## Problem description:
For the listing below, give the number of lines that contain the word "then" and no other text.

+++ Supplied material

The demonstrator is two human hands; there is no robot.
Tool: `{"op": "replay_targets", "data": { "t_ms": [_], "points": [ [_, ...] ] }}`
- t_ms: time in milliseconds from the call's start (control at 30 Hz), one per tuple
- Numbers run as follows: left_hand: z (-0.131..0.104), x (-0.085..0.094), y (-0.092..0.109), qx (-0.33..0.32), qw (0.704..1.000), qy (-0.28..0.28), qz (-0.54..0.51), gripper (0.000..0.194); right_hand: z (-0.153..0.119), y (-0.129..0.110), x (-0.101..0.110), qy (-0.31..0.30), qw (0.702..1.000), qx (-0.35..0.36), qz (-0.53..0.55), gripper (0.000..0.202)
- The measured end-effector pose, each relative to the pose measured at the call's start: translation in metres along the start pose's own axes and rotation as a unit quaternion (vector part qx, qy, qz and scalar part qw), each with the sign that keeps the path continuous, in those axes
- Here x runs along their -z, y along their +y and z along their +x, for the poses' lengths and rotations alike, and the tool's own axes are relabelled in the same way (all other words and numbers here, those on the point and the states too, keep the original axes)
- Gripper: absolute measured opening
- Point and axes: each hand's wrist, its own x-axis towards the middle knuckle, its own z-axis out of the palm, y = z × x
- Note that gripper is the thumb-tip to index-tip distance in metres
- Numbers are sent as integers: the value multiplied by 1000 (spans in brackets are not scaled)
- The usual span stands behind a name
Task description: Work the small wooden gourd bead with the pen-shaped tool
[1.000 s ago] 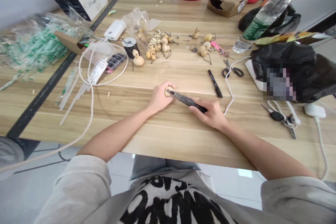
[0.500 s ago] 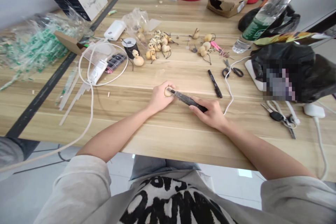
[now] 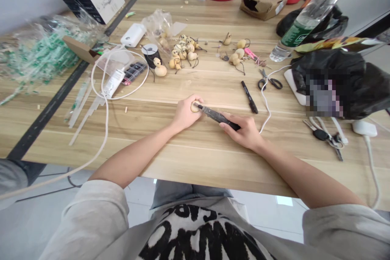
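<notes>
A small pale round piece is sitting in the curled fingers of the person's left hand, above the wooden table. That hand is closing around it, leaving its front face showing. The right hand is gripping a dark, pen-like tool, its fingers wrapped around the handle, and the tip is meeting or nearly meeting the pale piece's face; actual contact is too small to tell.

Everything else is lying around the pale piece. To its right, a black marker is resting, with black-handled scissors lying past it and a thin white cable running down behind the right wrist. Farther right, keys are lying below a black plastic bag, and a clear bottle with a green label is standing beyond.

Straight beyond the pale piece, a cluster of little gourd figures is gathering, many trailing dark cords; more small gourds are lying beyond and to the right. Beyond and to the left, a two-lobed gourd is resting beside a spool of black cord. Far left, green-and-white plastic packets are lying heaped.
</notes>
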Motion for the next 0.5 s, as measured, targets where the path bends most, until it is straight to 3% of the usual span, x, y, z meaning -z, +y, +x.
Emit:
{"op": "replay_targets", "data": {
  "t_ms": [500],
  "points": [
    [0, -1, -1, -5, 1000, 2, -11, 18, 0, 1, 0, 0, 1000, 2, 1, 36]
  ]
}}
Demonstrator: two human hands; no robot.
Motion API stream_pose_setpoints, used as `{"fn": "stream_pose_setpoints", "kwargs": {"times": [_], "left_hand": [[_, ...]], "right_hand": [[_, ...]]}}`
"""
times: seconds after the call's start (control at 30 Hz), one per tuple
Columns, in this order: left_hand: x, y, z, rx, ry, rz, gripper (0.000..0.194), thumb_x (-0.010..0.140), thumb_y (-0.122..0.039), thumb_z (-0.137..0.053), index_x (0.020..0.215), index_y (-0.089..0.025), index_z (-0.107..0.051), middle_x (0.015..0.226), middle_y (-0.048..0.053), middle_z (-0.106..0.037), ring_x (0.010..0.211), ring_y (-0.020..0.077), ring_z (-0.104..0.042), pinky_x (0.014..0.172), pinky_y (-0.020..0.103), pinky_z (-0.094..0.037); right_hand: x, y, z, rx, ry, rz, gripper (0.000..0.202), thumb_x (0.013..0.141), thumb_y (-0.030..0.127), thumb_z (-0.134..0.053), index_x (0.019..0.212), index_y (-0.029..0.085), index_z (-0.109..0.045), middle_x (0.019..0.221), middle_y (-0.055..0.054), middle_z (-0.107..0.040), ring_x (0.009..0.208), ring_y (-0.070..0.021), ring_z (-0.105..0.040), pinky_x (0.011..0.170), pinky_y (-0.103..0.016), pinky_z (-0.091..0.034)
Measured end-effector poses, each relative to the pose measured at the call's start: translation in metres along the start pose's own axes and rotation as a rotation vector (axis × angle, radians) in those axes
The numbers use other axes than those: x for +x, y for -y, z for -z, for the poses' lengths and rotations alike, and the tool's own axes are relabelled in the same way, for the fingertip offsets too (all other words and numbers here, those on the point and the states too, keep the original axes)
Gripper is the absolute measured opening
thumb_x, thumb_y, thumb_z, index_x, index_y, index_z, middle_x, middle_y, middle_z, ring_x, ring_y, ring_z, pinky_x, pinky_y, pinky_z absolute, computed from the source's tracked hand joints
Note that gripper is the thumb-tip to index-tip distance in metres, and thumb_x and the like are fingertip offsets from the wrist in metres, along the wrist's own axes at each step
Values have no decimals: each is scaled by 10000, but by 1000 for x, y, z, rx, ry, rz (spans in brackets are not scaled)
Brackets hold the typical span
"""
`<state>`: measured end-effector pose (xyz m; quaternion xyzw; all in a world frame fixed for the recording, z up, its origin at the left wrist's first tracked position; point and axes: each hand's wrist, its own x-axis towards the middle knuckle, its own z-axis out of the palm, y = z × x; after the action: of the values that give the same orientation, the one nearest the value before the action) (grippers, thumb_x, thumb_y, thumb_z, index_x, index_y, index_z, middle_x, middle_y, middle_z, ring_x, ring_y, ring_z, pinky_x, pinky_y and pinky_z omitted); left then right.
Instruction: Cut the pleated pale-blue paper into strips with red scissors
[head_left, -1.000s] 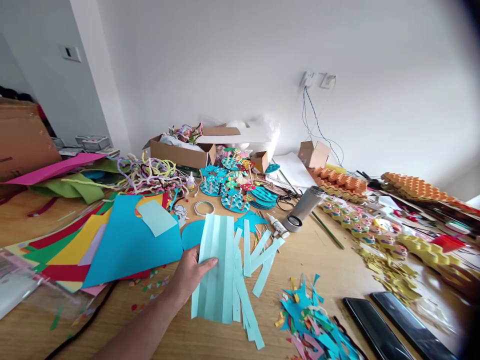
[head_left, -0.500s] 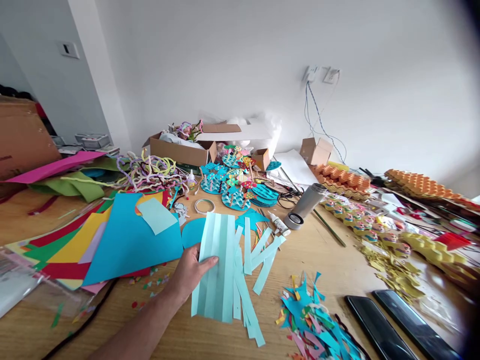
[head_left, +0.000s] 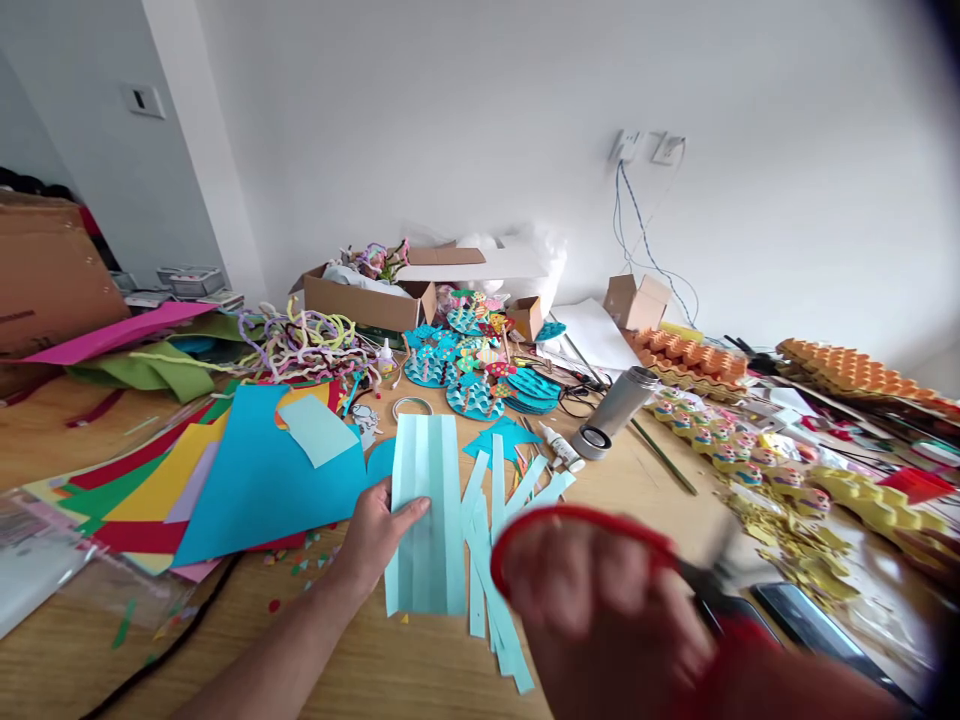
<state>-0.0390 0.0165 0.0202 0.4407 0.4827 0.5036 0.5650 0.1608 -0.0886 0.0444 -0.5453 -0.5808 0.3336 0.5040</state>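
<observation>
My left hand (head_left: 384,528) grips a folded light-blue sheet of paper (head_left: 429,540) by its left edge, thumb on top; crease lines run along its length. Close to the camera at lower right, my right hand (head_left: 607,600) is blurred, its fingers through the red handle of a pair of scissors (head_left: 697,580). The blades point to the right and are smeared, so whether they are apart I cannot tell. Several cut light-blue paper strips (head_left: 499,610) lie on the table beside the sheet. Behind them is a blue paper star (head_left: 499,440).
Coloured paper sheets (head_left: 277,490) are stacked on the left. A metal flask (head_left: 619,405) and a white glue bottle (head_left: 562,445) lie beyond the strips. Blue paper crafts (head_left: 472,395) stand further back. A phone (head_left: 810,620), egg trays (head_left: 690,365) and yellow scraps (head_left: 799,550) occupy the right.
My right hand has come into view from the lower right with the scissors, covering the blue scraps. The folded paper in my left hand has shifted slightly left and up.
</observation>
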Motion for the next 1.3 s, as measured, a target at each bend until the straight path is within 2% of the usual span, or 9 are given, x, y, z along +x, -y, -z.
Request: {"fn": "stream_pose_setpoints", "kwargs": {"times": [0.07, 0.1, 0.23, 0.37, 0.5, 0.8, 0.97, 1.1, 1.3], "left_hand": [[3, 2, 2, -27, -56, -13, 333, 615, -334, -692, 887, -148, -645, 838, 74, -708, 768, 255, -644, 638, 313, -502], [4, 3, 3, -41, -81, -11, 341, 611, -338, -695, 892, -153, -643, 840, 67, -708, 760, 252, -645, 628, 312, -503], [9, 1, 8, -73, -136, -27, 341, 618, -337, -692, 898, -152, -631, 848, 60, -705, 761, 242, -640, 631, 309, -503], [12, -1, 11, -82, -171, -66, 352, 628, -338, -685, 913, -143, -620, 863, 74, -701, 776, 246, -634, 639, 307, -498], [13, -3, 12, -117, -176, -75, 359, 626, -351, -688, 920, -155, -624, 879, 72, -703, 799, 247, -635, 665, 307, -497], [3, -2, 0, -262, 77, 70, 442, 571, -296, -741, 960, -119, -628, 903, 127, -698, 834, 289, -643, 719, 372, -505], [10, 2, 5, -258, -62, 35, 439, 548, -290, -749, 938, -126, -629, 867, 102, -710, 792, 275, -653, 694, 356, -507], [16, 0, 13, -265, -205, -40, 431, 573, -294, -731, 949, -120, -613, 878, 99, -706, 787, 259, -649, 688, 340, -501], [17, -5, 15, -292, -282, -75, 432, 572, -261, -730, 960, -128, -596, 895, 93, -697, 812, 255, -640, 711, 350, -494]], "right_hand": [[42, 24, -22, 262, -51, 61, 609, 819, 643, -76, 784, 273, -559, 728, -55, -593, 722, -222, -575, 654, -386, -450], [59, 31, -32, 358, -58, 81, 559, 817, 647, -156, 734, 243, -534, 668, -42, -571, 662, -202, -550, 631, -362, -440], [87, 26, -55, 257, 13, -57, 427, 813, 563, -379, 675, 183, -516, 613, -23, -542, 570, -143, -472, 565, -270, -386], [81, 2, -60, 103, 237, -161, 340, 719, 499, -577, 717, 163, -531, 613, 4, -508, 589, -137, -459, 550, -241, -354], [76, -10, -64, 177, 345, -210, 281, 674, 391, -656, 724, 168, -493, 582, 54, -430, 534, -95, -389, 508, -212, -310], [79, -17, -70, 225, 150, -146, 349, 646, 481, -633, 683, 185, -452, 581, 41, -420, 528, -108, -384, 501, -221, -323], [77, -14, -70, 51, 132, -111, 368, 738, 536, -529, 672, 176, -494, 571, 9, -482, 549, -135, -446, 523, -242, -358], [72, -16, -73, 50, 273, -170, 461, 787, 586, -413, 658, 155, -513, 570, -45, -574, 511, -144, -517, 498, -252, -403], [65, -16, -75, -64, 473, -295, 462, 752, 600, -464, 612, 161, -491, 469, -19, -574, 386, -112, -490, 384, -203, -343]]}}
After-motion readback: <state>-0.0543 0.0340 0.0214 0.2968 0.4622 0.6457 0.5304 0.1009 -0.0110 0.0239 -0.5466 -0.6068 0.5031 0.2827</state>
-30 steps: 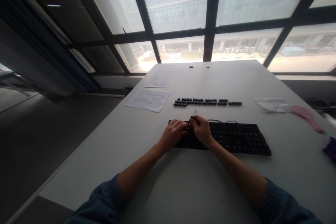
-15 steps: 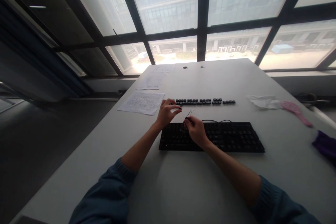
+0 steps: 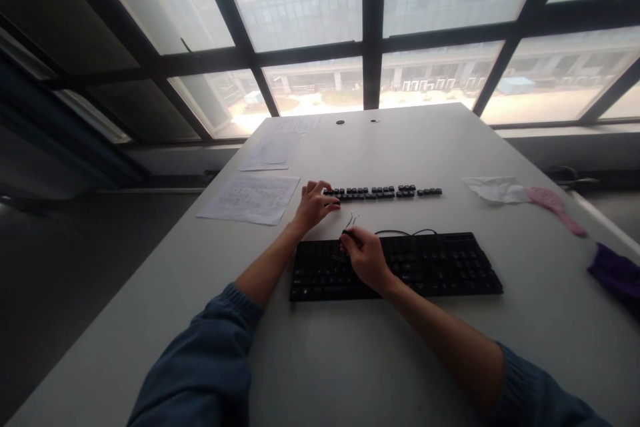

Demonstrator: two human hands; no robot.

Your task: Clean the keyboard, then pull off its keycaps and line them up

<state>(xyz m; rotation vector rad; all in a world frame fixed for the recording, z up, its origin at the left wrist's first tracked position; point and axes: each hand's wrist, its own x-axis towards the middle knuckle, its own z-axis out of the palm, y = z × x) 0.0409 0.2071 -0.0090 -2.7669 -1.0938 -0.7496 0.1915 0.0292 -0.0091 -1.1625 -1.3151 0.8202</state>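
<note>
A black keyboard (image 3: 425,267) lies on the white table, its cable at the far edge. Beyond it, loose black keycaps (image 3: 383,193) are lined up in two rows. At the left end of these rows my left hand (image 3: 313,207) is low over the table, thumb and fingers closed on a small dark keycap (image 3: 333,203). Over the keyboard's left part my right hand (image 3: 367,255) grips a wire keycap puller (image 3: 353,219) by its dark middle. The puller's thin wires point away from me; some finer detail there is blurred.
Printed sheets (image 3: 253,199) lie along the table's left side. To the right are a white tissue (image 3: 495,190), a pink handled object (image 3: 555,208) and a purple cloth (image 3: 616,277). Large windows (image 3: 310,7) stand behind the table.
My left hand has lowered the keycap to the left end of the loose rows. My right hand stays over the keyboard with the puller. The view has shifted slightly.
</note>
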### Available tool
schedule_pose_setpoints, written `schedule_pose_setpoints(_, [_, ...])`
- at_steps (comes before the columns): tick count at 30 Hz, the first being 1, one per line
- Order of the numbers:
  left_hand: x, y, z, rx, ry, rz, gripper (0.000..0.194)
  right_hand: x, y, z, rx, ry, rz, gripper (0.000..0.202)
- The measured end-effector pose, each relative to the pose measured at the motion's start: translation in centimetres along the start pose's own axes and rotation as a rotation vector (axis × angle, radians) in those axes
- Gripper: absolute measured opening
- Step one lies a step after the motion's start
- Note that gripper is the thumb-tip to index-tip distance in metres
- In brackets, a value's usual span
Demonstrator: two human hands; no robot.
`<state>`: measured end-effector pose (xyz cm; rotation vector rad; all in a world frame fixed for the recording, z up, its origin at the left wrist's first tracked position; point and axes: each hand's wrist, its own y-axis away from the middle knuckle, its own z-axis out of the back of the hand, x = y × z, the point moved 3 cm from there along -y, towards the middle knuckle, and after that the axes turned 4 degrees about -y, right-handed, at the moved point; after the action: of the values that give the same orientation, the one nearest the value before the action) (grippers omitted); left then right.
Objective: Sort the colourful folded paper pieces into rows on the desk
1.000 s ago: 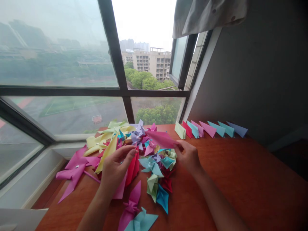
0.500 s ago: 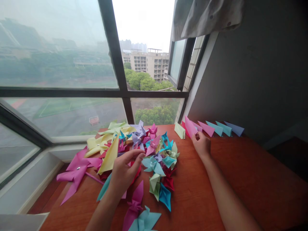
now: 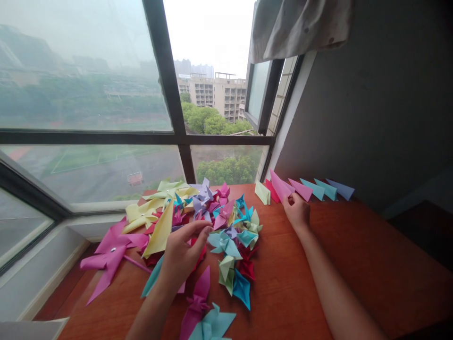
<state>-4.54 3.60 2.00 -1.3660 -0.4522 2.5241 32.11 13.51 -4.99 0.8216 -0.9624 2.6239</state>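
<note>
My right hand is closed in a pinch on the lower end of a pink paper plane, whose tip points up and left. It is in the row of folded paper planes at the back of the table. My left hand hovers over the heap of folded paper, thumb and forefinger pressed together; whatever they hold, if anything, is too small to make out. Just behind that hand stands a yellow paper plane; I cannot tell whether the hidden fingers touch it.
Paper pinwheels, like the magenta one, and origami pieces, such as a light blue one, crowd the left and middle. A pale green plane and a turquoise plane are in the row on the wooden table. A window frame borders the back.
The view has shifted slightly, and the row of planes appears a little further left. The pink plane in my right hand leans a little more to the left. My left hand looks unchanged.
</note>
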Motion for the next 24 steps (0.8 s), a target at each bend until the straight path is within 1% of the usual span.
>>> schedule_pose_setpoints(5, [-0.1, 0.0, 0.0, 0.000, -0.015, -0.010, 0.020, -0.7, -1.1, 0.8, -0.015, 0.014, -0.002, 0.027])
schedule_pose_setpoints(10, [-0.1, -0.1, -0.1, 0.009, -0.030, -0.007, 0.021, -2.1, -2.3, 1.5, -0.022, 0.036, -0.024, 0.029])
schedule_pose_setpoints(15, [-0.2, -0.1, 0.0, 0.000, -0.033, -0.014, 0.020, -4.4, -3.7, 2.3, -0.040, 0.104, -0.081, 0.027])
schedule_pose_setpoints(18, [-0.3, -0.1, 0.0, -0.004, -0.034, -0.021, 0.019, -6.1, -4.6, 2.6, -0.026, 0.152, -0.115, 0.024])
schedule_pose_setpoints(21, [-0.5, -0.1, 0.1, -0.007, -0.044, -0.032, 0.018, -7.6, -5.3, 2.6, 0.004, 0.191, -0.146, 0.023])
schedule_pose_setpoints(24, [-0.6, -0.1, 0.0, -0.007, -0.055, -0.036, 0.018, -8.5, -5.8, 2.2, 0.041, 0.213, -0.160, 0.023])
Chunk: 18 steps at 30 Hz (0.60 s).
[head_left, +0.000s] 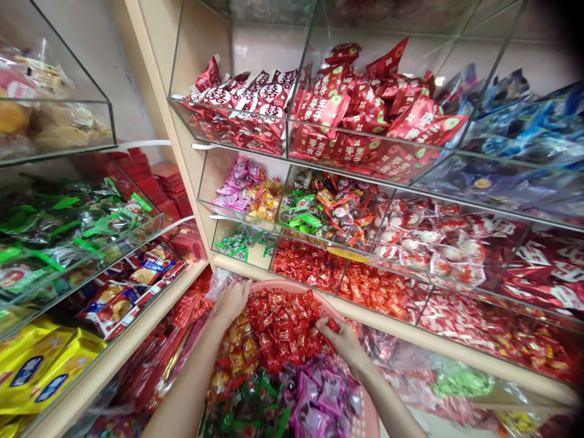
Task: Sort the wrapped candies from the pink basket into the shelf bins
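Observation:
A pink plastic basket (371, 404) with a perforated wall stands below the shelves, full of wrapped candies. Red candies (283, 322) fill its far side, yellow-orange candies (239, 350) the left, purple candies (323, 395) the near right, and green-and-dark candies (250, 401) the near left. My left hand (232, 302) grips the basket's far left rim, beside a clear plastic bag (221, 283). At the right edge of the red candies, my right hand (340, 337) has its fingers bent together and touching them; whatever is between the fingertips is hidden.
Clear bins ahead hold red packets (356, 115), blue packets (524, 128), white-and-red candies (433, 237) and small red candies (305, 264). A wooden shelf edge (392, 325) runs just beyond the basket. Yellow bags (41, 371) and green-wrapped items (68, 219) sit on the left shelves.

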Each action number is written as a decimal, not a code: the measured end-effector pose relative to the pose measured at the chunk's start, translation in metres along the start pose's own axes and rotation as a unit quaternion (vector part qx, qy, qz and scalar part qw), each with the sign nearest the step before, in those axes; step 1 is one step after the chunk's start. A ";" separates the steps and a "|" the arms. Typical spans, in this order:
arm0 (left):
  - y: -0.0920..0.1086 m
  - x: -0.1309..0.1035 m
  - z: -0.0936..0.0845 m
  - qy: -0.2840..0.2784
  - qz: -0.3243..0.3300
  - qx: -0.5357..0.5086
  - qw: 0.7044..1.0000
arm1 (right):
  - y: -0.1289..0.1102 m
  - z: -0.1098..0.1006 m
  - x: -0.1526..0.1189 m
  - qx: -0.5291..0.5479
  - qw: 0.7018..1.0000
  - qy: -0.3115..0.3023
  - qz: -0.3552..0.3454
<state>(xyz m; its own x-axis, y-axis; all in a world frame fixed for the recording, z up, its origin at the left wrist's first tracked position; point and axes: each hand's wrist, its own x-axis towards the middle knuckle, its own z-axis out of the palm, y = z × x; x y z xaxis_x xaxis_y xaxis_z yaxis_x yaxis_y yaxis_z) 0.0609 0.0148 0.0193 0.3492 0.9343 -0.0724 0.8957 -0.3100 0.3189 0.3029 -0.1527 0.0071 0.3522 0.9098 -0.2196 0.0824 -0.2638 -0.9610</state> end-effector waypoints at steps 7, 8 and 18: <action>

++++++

## Response box:
3